Der Beklagte hat die Feststellung des Prozeßgerichtes, daß er im Zeitpunkt des Verzichtes weder ein Einkommen noch ein Vermögen besaß und in einem Konzentrationslager angehalten war, während er jetzt als Tabakhauptverleger ein Reineinkommen von monatlich 3000 S bezieht, in seiner Berufung nicht bekämpft. Auch die weitere Feststellung des Prozeßgerichtes, daß die Klägerin im Zeitpunkte der Verzichtserklärung in geordneten finanziellen Verhältnissen lebte, während sie nunmehr infolge des Todes ihrer Mutter über kein Einkommen mehr verfügt und in ihrer Erwerbsfähigkeit um 50% beeinträchtigt ist und sich überdies auch in einem vorgerückten Alter befindet, wurde in der Berufung des Beklagten nicht bestritten. Der Beklagte hat in der Berufung lediglich vorgebracht, daß die Klägerin in der Lage wäre, Zimmer unterzuvermieten und leichtere Arbeiten zu verrichten. Diese Behauptungen, die bereits durch die Tatsache widerlegt werden, daß die Klägerin eine Fürsorgeunterstützung aus öffentlichen Mitteln bezieht, richtet sich nicht gegen den Grund, sondern lediglich gegen die Höhe des Anspruches.
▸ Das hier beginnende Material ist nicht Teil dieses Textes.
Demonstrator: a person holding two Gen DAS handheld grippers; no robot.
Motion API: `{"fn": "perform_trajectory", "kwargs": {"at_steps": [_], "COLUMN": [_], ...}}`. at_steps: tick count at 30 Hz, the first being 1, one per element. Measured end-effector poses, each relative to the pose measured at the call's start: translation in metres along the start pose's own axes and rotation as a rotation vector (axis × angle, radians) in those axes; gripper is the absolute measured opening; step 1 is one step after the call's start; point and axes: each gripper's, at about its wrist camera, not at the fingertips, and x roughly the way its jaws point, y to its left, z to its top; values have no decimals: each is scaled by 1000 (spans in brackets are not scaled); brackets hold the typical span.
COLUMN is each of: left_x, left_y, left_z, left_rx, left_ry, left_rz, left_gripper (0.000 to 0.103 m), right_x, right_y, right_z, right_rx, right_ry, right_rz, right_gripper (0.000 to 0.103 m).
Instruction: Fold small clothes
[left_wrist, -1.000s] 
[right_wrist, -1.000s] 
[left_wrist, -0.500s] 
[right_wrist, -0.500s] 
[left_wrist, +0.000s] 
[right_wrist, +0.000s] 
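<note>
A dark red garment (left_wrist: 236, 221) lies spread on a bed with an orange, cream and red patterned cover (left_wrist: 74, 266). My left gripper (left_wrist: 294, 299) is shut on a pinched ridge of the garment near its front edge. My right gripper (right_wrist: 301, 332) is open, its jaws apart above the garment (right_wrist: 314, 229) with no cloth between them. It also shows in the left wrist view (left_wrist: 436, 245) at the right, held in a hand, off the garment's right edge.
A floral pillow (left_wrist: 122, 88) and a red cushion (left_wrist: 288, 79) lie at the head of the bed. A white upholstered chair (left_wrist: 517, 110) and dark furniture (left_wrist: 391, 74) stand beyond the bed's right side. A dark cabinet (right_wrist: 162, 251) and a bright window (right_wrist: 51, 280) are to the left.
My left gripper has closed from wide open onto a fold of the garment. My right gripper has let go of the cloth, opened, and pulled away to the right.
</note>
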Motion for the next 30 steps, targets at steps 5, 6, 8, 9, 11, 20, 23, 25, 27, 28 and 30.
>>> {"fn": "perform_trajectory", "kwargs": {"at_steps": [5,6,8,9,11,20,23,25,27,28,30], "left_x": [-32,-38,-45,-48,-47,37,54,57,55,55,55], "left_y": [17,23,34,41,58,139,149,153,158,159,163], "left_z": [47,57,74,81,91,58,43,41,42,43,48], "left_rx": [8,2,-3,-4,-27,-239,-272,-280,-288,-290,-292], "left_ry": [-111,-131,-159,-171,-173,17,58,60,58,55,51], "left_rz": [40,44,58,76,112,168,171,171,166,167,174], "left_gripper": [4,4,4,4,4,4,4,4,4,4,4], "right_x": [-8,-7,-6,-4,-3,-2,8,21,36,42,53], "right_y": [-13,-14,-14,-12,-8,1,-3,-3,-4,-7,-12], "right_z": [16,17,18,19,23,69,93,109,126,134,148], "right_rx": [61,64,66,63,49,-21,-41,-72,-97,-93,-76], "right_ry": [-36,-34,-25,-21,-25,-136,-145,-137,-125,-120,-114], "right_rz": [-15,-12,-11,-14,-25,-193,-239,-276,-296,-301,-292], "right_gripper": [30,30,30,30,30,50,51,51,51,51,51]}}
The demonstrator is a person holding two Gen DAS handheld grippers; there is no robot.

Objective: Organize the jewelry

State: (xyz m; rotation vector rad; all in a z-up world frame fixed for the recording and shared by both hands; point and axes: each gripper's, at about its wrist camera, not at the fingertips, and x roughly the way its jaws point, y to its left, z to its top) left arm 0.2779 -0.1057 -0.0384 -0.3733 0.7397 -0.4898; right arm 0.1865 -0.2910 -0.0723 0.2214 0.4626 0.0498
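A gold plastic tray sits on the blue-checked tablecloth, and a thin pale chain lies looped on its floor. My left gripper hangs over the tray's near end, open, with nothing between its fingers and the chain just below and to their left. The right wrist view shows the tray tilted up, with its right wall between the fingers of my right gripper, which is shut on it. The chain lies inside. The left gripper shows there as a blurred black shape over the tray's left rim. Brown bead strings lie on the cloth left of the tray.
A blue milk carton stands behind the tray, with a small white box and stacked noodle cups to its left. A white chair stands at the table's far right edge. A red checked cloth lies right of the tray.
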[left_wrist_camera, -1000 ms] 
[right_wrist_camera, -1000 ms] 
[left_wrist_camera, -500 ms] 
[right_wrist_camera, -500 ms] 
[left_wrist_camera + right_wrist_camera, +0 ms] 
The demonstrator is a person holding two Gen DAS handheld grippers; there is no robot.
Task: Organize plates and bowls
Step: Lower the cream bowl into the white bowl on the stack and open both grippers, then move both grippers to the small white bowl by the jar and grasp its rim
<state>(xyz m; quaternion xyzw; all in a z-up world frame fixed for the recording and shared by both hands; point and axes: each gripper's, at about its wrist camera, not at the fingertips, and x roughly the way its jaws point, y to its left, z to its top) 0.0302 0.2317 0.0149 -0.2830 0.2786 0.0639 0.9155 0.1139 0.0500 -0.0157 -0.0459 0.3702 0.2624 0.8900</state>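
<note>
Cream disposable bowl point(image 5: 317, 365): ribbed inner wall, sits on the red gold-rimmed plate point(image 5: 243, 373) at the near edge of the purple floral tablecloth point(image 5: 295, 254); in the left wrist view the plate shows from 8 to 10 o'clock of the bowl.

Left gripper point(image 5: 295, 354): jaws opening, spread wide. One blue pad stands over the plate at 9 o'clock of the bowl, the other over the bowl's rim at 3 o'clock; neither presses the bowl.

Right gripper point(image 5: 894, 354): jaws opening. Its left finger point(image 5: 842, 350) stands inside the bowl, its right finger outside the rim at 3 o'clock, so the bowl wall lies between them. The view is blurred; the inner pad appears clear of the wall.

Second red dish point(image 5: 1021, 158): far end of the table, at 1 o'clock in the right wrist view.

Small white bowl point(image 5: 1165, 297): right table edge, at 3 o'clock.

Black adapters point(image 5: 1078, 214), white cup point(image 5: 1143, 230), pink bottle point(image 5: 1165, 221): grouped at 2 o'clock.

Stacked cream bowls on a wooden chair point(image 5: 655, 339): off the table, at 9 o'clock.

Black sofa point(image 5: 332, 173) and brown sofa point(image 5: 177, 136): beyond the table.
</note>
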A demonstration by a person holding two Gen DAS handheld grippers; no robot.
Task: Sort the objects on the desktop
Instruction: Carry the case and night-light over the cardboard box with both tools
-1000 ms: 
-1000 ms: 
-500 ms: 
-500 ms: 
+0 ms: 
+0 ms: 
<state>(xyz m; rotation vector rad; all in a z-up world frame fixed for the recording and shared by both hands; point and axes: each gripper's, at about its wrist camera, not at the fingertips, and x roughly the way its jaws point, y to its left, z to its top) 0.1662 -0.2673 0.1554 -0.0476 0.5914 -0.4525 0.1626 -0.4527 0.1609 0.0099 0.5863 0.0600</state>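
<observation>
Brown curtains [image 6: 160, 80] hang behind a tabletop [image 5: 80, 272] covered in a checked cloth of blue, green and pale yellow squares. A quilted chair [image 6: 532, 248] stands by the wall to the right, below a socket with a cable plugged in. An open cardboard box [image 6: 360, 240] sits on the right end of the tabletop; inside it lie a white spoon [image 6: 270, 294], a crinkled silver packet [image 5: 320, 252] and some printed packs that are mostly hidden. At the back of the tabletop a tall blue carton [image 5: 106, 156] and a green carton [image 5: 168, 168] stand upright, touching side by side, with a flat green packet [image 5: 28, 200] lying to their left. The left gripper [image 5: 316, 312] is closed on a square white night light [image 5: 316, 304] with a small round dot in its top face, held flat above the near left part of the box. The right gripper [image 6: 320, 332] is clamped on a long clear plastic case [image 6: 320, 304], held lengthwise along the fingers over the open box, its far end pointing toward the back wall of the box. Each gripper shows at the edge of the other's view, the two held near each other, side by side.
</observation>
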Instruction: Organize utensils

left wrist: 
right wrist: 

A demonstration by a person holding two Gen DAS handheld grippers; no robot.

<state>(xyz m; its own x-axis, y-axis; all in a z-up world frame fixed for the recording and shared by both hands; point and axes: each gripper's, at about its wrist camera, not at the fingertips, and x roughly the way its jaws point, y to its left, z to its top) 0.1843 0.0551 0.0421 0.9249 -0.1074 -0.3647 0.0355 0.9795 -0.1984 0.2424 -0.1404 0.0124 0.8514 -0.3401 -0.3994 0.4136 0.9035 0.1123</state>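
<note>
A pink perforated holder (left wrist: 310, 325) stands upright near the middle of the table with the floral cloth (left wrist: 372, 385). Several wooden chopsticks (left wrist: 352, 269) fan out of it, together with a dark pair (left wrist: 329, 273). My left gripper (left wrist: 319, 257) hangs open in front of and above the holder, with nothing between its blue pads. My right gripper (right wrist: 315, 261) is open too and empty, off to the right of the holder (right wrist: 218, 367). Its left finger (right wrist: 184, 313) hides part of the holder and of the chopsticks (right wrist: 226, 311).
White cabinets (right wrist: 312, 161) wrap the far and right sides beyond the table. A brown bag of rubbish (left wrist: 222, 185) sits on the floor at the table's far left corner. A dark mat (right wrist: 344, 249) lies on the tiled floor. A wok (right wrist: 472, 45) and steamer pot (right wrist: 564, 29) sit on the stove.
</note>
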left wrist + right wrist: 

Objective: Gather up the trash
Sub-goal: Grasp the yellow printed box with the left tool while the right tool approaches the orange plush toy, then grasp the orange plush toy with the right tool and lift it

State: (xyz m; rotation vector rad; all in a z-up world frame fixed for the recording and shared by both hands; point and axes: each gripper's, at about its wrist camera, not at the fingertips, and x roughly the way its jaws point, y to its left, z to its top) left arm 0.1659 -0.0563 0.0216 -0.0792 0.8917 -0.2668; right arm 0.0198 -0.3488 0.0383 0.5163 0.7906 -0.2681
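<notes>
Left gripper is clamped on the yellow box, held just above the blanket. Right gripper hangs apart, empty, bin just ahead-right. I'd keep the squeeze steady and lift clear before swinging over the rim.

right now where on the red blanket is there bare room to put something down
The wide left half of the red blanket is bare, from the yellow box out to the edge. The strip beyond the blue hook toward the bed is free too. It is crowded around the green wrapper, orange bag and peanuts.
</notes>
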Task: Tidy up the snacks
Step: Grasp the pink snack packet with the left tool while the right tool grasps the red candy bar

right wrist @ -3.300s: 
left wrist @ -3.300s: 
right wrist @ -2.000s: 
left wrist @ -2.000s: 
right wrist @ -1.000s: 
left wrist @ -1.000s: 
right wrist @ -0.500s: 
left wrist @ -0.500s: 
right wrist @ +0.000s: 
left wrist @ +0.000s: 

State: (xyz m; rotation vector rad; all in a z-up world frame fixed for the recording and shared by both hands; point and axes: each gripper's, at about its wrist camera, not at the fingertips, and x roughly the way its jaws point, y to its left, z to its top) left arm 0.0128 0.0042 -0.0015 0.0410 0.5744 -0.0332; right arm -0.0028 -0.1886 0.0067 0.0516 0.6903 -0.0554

Aus dem Gesagten ergibt sich somit, daß in den beiderseitigen Verhältnissen eine so wesentliche Veränderung seit der Abgabe der Verzichtserklärung eingetreten ist, daß die Klägerin trotz dieser Verzichtserklärung nunmehr berechtigt ist, den ihr nach dem Gesetze zustehenden Unterhalt vom Beklagten zu begehren.

Da das Berufungsgericht, von seiner Rechtsansicht ausgehend, sich mit den übrigen Ausführungen der Berufung des Beklagten, insbesondere hinsichtlich der behaupteten eheähnlichen Gemeinschaft der Klägerin mit einem anderen Mann, nicht auseinandergesetzt hat und dem Revisionsgericht daher eine Entscheidung in der Sache selbst nicht möglich ist, war der Revision Folge zu geben, das Urteil des Berufungsgerichtes aufzuheben und diesem die neuerliche Entscheidung über die Berufung des Beklagten aufzutragen, ohne daß es notwendig gewesen wäre, sich mit den übrigen Ausführungen der Revision auseinanderzusetzen.